__Exercise requirements__. This exercise calls for a copy of every line in the listing below that carries the word "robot".

__Provided data__.

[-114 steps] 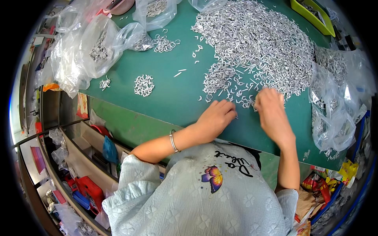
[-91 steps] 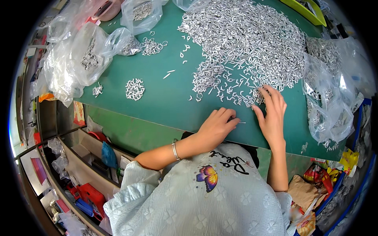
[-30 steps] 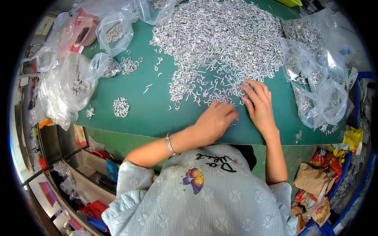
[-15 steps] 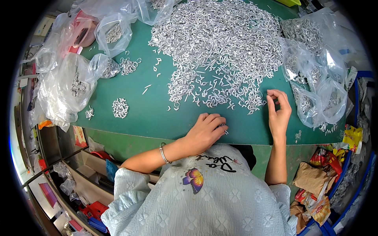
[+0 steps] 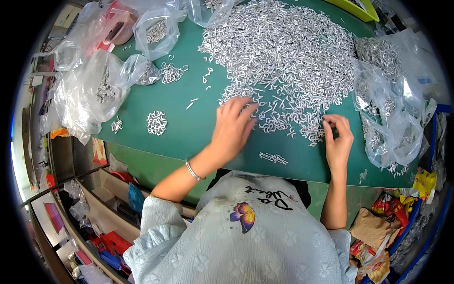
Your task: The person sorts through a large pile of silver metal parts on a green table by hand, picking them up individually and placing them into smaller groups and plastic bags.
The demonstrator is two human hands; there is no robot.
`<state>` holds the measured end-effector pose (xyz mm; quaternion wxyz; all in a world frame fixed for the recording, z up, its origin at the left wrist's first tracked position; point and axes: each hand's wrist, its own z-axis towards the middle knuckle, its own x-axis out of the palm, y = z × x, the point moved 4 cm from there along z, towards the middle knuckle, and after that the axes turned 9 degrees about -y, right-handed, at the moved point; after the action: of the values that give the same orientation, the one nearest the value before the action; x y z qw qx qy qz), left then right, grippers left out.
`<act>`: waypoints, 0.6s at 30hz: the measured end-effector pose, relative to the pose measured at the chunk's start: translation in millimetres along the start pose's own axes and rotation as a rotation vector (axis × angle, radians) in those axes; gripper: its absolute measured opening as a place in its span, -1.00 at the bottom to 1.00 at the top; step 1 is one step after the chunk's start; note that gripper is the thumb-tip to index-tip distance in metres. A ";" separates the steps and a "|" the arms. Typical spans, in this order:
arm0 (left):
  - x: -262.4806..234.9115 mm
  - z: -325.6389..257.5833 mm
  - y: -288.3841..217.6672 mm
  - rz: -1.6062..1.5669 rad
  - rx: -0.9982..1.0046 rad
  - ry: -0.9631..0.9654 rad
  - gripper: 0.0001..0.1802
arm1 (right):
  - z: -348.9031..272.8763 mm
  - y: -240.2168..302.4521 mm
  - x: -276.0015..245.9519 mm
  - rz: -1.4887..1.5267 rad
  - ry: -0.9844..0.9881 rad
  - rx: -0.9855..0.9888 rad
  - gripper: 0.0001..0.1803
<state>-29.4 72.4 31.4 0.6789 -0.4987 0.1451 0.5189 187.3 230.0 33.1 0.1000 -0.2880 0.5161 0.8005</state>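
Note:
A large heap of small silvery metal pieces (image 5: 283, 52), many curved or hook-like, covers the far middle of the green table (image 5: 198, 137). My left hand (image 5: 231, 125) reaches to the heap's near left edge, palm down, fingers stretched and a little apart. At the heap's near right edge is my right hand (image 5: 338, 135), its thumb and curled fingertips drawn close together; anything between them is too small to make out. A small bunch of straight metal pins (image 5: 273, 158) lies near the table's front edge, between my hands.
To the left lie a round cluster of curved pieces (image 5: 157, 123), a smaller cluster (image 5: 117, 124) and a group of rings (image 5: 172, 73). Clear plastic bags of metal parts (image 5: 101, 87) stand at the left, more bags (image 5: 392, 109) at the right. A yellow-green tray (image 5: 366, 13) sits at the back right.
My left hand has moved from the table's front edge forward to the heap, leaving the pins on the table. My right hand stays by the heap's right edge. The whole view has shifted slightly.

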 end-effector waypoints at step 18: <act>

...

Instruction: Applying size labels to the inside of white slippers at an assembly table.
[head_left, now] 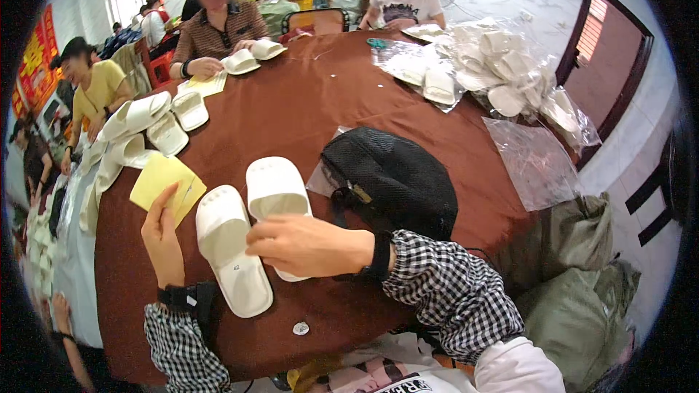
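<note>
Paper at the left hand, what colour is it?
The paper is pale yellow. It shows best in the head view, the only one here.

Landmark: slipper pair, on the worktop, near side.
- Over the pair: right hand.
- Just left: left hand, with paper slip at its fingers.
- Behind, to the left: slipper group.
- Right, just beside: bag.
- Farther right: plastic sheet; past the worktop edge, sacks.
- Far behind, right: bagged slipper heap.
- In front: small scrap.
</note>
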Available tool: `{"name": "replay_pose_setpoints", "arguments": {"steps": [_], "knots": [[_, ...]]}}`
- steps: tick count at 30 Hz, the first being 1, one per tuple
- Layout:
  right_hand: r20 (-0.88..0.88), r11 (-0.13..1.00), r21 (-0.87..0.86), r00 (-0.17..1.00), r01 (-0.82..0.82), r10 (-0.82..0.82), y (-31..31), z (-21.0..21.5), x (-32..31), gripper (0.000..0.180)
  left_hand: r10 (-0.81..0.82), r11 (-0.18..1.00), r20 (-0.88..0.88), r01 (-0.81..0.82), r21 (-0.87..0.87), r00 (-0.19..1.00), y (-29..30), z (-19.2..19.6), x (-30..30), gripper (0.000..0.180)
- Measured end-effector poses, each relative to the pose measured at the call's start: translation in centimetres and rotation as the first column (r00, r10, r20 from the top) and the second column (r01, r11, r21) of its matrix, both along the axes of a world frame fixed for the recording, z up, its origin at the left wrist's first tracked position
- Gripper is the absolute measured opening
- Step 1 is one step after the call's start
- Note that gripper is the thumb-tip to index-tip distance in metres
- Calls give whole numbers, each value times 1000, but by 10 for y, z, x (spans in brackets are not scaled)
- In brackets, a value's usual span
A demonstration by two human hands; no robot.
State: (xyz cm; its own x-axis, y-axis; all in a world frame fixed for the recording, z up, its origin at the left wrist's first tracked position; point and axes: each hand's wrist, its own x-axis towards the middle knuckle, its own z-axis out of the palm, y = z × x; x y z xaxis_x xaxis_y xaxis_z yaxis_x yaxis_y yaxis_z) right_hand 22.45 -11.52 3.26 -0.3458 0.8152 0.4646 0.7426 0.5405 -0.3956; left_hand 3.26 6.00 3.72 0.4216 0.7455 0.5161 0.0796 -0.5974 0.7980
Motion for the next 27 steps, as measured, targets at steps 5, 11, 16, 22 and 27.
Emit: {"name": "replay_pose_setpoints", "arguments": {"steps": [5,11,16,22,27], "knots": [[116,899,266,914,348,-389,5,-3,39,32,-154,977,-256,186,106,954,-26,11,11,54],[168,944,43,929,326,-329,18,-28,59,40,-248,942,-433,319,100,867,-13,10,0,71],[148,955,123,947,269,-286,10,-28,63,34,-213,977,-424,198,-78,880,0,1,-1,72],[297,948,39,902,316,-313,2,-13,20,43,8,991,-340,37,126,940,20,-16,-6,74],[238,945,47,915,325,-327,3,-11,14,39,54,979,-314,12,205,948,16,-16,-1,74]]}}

__Response box__.
The demonstrator is two human hands; there is no robot.
A demonstration by two human hands; no robot.

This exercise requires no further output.